Robert Lipsyte 13:17
And and it means the audience is basically businessmen and yuppie barbarians, right?
Jeff Leverson 13:22
Well, it seems to me that all programmers of music be at the radio station managers or club owners have to walk the tightrope between honoring the the traditional, and historical. The history of music on one side and the commercial viability on the other. It's a very difficult balancing act. And too often, these programmers fall too far. On one side,
Robert Lipsyte 13:47
Dan, I have the sense that that jazz has always been in trouble and who live on their cycles in this history.
Dan Morgenstern 13:54
Well, in a way, that's very true. It's also been out of trouble a lot. I mean, there was a period when jazz was the popular music of this country, the so called Swing Era. And there's still a lot of people around who are old enough to have been around them and love that particular kind of music. And that brings to mind the fact that jazz is an enormously rich and varied music. And when we just say jazz, we mean a lot of different kinds of music. Some of that music is perhaps inaccessible, but a lot of it is by no means and inaccessible.
Robert Lipsyte 14:31
Terrence you are 28. When Dan talks about swing, is he making a connection for you? I mean, what you think about classical and traditional
Terrence Blanchard 14:38
Well of course, because the, the way I was introduced to the music, I mean, I grew up in New Orleans. So I heard a lot of traditional artists. From my father, I mean, he played Louis Armstrong and Sid Catlett all the time, and I heard a lot of musicians who really knew how to play different styles in New Orleans. Then Once I got to school, you know, they really exposed me to the evolution of the music. So that's what really, really made me understand that this music is constantly growing. It's it's still around, it hasn't gone anywhere. And it's something that we really need to take a serious look at. Because, I mean, there are a lot of great artists out there who are constantly developing a lot,
Robert Lipsyte 15:22
are we getting a good look at it? I mean, do you have a sense that it's being taught, and then it's growing?
Dan Morgenstern 15:27
Well, you can teach jazz, to an extent you can't teach talent, you either have it or you don't. There's a tremendous amount of jazz education going on. And I think the best it does is that it exposes a lot of young kids from high school on to the music, and many of them will never become professionals, but they will carry with them for the rest of their lives. One would hope and affection for that new
Robert Lipsyte 15:57
appreciation and appreciation, take it into the clubs. Is this a healthy time for jazz?
Jeff Leverson 16:02
I think essentially, it is healthy, because I think that many kinds of jazz are represented. I think that New York is a special case, of course, I don't believe that it's representative of all cities in the in the country where the planet, but it's essentially healthy. The thing that does concern me, however, is that because of the music that's being offered to people, that they're not going to get the kind of education that Dan alluded to. Jazz is very rich, and it's a big category. And you wouldn't always know that from seeing what's playing around town on any given night.
Robert Lipsyte 16:39
Because it's the same stuff talents that we hear over and over again, or because it's misnamed,
Terrence Blanchard 16:45
I think a lot of is because it's Miss named then some of the stuff that misnamed sounds the same, unfortunately. But I mean, because when you look at when you look at what's played on a radio, if somebody comes up with a particular sound that sells and there's going to be 100 Other artists who are going to go after that same sound, and it doesn't necessarily have to do anything with jazz, but they labeled it that so there could be a group of people who feel that they're really jazz lovers. And I think it's really it does a disservice to the to the listener because they can make an honest choice for themselves.
Robert Lipsyte 17:18
We have to we have to work at our jazz loving Yeah, Terrence, Jeff, Dan, thanks very much for being with us.

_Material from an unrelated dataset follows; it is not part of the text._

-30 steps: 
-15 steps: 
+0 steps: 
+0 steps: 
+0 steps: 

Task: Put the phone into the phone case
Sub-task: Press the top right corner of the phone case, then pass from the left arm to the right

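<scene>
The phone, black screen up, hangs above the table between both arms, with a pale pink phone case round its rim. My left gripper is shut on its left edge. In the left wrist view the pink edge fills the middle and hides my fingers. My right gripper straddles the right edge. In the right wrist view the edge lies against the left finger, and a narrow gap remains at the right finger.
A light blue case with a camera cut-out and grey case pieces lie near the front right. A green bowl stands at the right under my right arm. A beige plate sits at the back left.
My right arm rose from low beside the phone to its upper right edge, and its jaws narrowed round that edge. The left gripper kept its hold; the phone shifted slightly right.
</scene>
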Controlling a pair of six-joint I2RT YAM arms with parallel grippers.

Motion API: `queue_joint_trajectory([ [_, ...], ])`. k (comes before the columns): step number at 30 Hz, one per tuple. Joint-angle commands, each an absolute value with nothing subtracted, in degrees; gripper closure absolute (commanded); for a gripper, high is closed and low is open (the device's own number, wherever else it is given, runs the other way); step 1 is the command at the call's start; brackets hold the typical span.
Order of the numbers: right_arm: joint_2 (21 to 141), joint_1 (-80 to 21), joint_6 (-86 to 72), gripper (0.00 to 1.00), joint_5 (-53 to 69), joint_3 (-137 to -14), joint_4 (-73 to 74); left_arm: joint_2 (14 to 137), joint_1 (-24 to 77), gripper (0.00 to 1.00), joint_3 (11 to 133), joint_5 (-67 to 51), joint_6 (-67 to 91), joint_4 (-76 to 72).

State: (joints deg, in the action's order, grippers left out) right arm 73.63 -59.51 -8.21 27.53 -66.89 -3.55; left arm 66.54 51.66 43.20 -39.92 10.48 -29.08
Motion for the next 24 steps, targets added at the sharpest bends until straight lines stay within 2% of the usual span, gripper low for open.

Interview concludes. Lipsyte thanks guests and introduces live music from the Newport Jazz Festival All-Stars. He introduces each musician by name: Joe Hellini, Trombone; Lew Tabackin, Saxophone; Byron Stripling, Trumpet; Jackie Williams, Drums; Eddie Jones, Bass; George Wein, Piano.
Newport Jazz Festival All-Stars (live)
Featuring George Wein, Founder of the Newport Jazz Festival, on piano. The band performs live in The Eleventh Hour studio.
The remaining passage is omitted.